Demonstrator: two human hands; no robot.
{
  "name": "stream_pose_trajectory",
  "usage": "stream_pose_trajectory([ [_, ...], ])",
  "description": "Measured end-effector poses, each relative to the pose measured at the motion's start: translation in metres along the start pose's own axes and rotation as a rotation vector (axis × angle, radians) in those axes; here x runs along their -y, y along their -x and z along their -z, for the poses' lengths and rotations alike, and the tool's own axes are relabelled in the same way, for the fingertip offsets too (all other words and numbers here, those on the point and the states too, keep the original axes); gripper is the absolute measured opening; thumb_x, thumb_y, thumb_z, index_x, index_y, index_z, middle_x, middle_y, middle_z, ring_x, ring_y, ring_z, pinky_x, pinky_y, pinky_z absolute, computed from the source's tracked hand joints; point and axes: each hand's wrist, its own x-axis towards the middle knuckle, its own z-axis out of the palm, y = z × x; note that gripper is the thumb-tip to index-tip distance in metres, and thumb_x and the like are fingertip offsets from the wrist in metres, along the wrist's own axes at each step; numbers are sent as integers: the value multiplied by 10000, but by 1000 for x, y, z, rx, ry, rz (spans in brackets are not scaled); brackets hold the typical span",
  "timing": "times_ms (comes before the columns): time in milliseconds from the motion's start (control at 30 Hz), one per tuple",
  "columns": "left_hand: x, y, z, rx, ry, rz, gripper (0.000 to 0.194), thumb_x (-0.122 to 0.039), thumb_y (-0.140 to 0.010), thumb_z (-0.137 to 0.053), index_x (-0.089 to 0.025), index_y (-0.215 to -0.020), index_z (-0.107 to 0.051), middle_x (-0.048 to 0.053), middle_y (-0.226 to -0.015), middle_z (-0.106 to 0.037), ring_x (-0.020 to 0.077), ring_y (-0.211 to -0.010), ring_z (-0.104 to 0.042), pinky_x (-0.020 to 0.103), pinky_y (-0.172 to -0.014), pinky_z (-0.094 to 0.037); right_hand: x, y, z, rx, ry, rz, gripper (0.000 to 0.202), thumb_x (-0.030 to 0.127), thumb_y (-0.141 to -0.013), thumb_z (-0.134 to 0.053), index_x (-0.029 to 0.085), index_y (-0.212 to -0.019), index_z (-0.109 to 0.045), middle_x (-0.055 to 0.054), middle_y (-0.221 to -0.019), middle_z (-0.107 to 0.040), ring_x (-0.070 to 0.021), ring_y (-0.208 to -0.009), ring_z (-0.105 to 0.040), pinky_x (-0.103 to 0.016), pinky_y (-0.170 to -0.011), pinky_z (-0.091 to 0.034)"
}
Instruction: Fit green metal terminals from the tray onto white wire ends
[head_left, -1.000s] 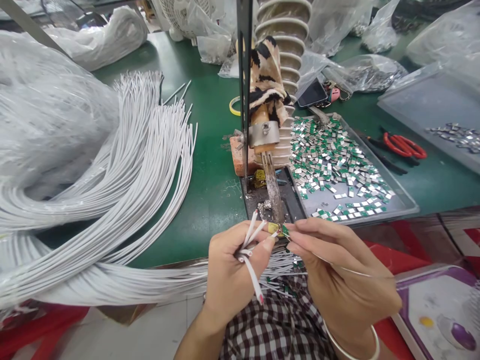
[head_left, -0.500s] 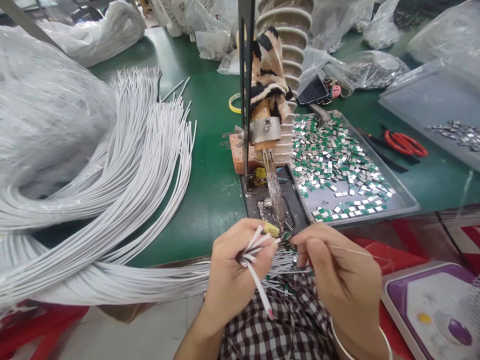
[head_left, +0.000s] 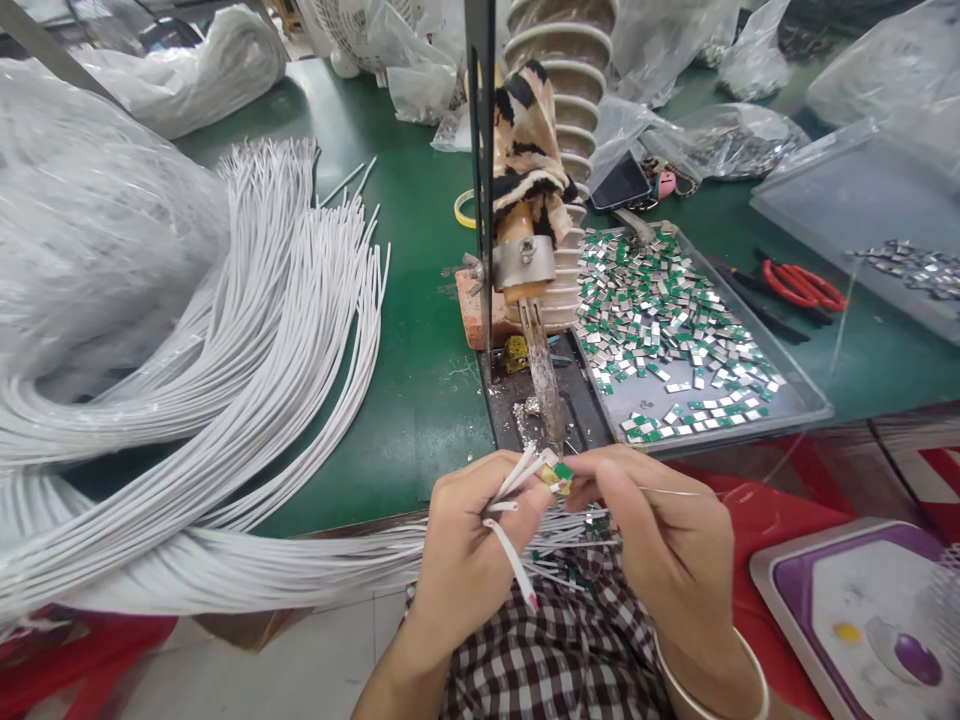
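My left hand (head_left: 472, 540) is closed around a few white cables (head_left: 516, 560), whose cut ends fan out between thumb and fingers. Something yellow covers one of its fingertips. A small green circuit board (head_left: 559, 472) with a metal plug sits at the left fingertips, just under the soldering iron's tip (head_left: 553, 430). Close beside it, my right hand (head_left: 660, 530) pinches a thin solder wire (head_left: 679, 491) that trails off to the right. Its fingertips meet the board's edge; whether they also grip the board I cannot tell. The iron is clamped pointing down on a black stand.
Bundles of white cables (head_left: 300, 330) cover the left of the green table. Right of the iron lies a tray (head_left: 806, 405) of small circuit boards, then red-handled pliers (head_left: 802, 285). A ribbed hose (head_left: 559, 50) rises behind the iron. A purple-and-white device (head_left: 862, 620) is at lower right.
The circuit board has turned, so its green face and metal plug now show at the left fingertips. My right hand has shifted slightly left. The view has moved a little.
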Motion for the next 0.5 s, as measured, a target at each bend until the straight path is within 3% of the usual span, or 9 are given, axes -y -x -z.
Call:
stream_pose_trajectory([
  [100,-3,0,0,-39,-14,-14,197,-130,-887,-559,-189,-704,-603,-14,-769,-670,126,-710,-583,221,-670,-436,-3,5,-2,-124,57,50,277,77,-940,-493,239,-932,-717,17,-914,-749,-96,-809,-711,-202,-736,-583],
  [200,-6,-1,0,-74,-14,-44,201,-108,-873,-571,-189,-692,-599,-27,-783,-680,104,-685,-581,197,-643,-432,-7,8,-3,-219,59,186,246,28,-863,-602,199,-1012,-698,1,-943,-753,-118,-854,-718,-231,-807,-601],
  [333,-8,-3,-1,-94,4,-43,196,-107,-869,-579,-194,-696,-611,-30,-801,-686,109,-698,-591,203,-648,-442,-8,5,-3,-230,109,337,292,-27,-800,-660,158,-1021,-711,-39,-1009,-741,-147,-936,-702,-276,-870,-598],
  [500,-8,-6,-2,-93,34,-17,194,-104,-873,-587,-193,-705,-627,-23,-805,-681,123,-728,-593,221,-673,-450,-3,0,-4,-259,168,377,306,-30,-783,-692,159,-1022,-718,-33,-998,-732,-124,-908,-695,-258,-875,-593],
])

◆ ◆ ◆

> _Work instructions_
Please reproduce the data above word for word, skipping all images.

> _Written response_
Demonstrator: two human hands; no robot.
{
  "name": "stream_pose_trajectory",
  "usage": "stream_pose_trajectory([ [_, ...], ])",
  "description": "Measured end-effector poses, each relative to the pose measured at the motion's start: translation in metres along the start pose's own axes and rotation as a rotation vector (axis × angle, radians) in those axes; here x runs along their -y, y along their -x and z along their -z, for the poses' lengths and rotations alike, and the tool's own axes are relabelled in the same way, for the fingertip offsets too (all other words and numbers here, those on the point and the states too, keep the original axes); gripper is the absolute measured opening; thumb_x, thumb_y, thumb_z, index_x, index_y, index_z, middle_x, middle_y, middle_z, ring_x, ring_y, ring_z, pinky_x, pinky_y, pinky_z absolute, computed from the source's tracked hand joints; point and axes: each hand's wrist, its own x-axis towards the middle knuckle, its own z-axis out of the palm, y = z × x; note that gripper is the thumb-tip to index-tip distance in metres, and thumb_x and the like are fingertip offsets from the wrist in metres, along the wrist's own axes at each step; numbers are sent as integers: the value multiplied by 10000, but by 1000 for x, y, z, rx, ry, rz (spans in brackets are not scaled); brackets hold the typical span",
  "timing": "times_ms (comes before the columns): time in milliseconds from the motion's start (control at 30 Hz), one per tuple",
  "columns": "left_hand: x, y, z, rx, ry, rz, gripper (0.000 to 0.194), thumb_x (-0.122 to 0.039), thumb_y (-0.140 to 0.010), thumb_z (-0.137 to 0.053), index_x (-0.089 to 0.025), index_y (-0.215 to -0.020), index_z (-0.107 to 0.051), middle_x (-0.048 to 0.053), middle_y (-0.226 to -0.015), middle_z (-0.106 to 0.037), ring_x (-0.020 to 0.077), ring_y (-0.211 to -0.010), ring_z (-0.104 to 0.042), pinky_x (-0.020 to 0.103), pinky_y (-0.172 to -0.014), pinky_z (-0.094 to 0.037); right_hand: x, y, z, rx, ry, rz, gripper (0.000 to 0.202), thumb_x (-0.030 to 0.127), thumb_y (-0.141 to -0.013), thumb_z (-0.134 to 0.053), index_x (-0.029 to 0.085), index_y (-0.212 to -0.019), index_z (-0.109 to 0.045), middle_x (-0.055 to 0.054), middle_y (-0.221 to -0.019), middle_z (-0.107 to 0.040), ring_x (-0.070 to 0.021), ring_y (-0.208 to -0.009), ring_z (-0.105 to 0.040), pinky_x (-0.103 to 0.016), pinky_y (-0.170 to -0.011), pinky_z (-0.091 to 0.034)"
}
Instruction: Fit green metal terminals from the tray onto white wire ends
[head_left, -1.000s] 
[head_left, -0.500s] 
[head_left, +0.000s] 
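My left hand (head_left: 472, 540) is closed around a few white cables (head_left: 516, 560), whose cut ends fan out between thumb and fingers. Something yellow covers one of its fingertips. A small green circuit board (head_left: 559, 472) with a metal plug sits at the left fingertips, just under the soldering iron's tip (head_left: 553, 430). Close beside it, my right hand (head_left: 660, 530) pinches a thin solder wire (head_left: 679, 491) that trails off to the right. Its fingertips meet the board's edge; whether they also grip the board I cannot tell. The iron is clamped pointing down on a black stand.
Bundles of white cables (head_left: 300, 330) cover the left of the green table. Right of the iron lies a tray (head_left: 806, 405) of small circuit boards, then red-handled pliers (head_left: 802, 285). A ribbed hose (head_left: 559, 50) rises behind the iron. A purple-and-white device (head_left: 862, 620) is at lower right.
The circuit board has turned, so its green face and metal plug now show at the left fingertips. My right hand has shifted slightly left. The view has moved a little.
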Motion for the next 0.5 s, as measured, a target at each bend until the straight path is within 3% of the usual span, or 9 are given, axes -y -x -z.
Call:
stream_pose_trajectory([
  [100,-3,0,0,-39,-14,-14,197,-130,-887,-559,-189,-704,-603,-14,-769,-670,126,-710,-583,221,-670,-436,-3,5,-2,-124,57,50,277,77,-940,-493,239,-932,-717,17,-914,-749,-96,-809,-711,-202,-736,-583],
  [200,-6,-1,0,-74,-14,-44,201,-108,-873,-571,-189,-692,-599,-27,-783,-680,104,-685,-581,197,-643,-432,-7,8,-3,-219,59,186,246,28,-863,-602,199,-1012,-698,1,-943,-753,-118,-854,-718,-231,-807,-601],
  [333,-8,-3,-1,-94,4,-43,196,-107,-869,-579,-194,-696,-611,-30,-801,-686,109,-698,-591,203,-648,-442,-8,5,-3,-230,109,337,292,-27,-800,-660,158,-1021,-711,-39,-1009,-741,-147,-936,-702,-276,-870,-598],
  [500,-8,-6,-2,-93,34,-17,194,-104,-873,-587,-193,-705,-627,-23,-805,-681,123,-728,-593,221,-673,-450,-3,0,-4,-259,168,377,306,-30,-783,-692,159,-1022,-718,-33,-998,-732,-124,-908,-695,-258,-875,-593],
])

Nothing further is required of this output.